→ What is required
The lines to reproduce run from the one containing "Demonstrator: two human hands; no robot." to the end of the listing. Reproduce them exactly, both ends included, and nothing else.

*** Information shown Section Begins ***

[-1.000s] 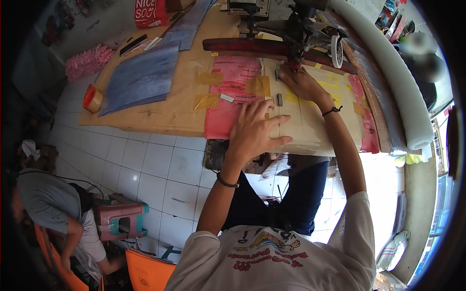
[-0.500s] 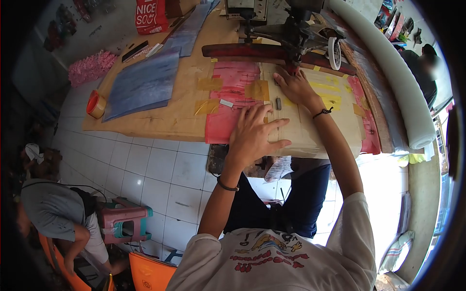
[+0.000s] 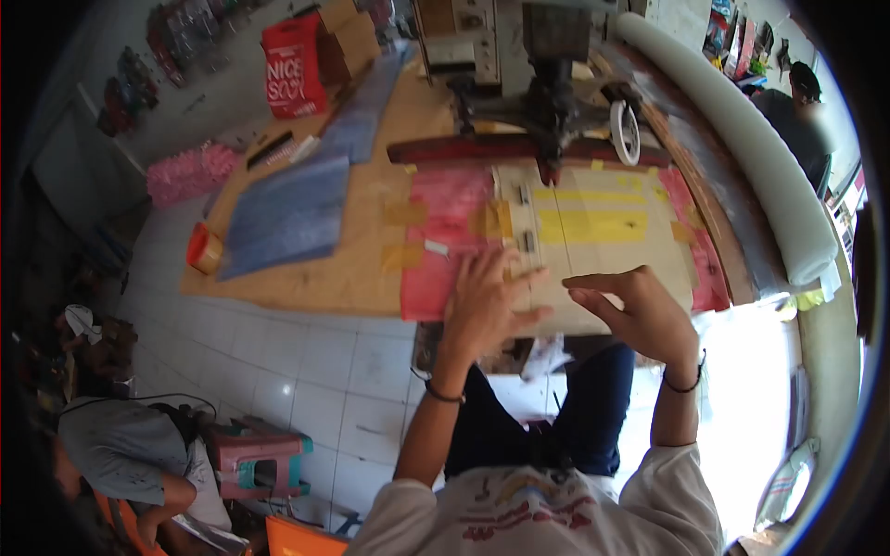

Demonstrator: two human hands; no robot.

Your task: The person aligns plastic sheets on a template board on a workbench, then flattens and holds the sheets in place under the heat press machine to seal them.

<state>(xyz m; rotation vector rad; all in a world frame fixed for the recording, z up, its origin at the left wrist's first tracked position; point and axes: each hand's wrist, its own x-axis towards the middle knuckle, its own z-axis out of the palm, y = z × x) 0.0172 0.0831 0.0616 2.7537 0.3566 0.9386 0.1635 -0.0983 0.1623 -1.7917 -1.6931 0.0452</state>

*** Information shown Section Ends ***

→ Output for this task
Demonstrator: two human hands; no robot.

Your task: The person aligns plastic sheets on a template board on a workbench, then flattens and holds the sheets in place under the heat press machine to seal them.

<state>(xyz m; rotation vector rad; all in a world frame fixed for the recording, z up, its origin at the left wrist's first tracked position; point and axes: each hand's wrist, its own x-axis towards the middle knuckle, its own z-axis out of the palm, y = z × x) 0.0172 0.0831 0.0616 2.7537 0.3566 0.9386 0.1635 -0.0983 0.1623 -1.7917 -1.6931 0.0452</state>

The response to the exercise is now complete.